Wells Fargo, Ken Sena

Wells Fargo sees “no change in course” for Netflix even with the weaker-than-expected subscriber growth in the second-quarter results and third-quarter forecast.

“Although this quarter’s results were less positive, we nevertheless believe in Netflix’s ability to generate meaningful synergies from its global/originals strategies and in the significant long-term pricing power that its model holds.”

The second-quarter shortfall “was split evenly between domestic and international, with the company citing lower levels of gross adds as the primary driver, partially owing to the lack of major new content releases in the quarter.”

“We see all the same underlying growth drivers and secular tailwinds to still be squarely in place.”

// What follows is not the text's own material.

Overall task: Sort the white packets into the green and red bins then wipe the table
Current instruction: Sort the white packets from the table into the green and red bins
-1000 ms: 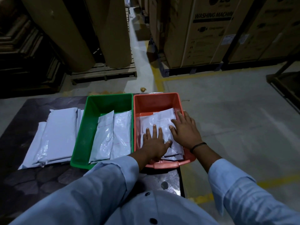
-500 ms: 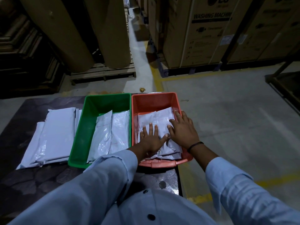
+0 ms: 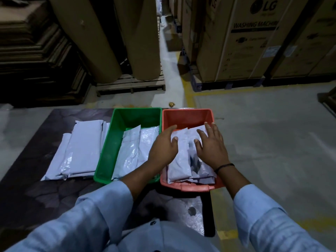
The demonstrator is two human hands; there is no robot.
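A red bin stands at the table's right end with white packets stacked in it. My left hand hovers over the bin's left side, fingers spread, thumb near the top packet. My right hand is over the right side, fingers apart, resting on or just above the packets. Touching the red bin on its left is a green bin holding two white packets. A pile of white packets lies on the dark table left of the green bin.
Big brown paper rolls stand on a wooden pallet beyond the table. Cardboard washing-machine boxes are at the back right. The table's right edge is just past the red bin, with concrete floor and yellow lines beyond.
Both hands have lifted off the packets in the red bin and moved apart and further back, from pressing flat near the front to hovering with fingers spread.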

Outperform, raises price target to $385 from $370

Bernstein, Todd Juenger

“Everybody knew the day would someday come when Netflix would fall short of quarterly subscriber expectations.”

“For those who wanted an entry point, here it is.”

“Frustrated bears may be enjoying some long-awaited schadenfreude, but unless one was short before the print, there’s probably nothing to do now. Pressing a short (or underweight), betting against the winning service in a huge global market opportunity, is a brave move.”

Outperform, increases price target to $434 from $372 to reflect new target methodology

Imperial Capital, David Miller

Miller maintained his $503 price target, the highest among analysts surveyed by Bloomberg. He says Netflix’s third-quarter forecast is probably conservative after the company missed its own subscriber forecasts for the first time in five quarters.

“We are measurably decreasing our full-year 2018 revenue and Ebitda estimates” to account for the second-quarter results and third-quarter forecast. Imperial’s non-GAAP earnings per share estimate for the year is unchanged.

“For FY19, our estimates actually improve to account for higher ASP (average selling price), mitigated somewhat by currency adjustments and higher SG&A.”

Reiterates outperform rating

Evercore ISI, Anthony DiClemente

“Subscriber trends noticeably softened during a second quarter which we previously noted may have felt some impact from the FIFA World Cup.”

DiClemente says Netflix’s ability to deliver a solid third-quarter performance will be key to sentiment as the debate about the stock valuation continues.

“Importantly, our opinions on longer-term financial targets for the company remain little-changed.”

Maintains in-line rating, $320 price target

Piper Jaffray, Michael Olson

The second-quarter subscriber miss was affected by “fewer content releases and distraction from the World Cup.”

Olson notes that the last time Netflix reported a surprising second-quarter miss and lower-than-expected third-quarter forecast was in 2016, “which was followed by solid upside.”

“Not every growth story is on a perfect ‘up-and-to-the-right’ trajectory.”

“There will be increasing competition and unforeseen hurdles, but we think Netflix has reached ‘escape velocity,’ " Olson says. “As the consumer content dollar shifts from traditional TV to internet delivery, we believe the market will support multiple players, with Netflix leading the way.”

Overweight, $420 price target

Deutsche Bank, Bryan Kraft

Netflix has limited upside over the next year amid slower-than-expected subscriber growth trends and after the shares have roughly doubled since the beginning of the year.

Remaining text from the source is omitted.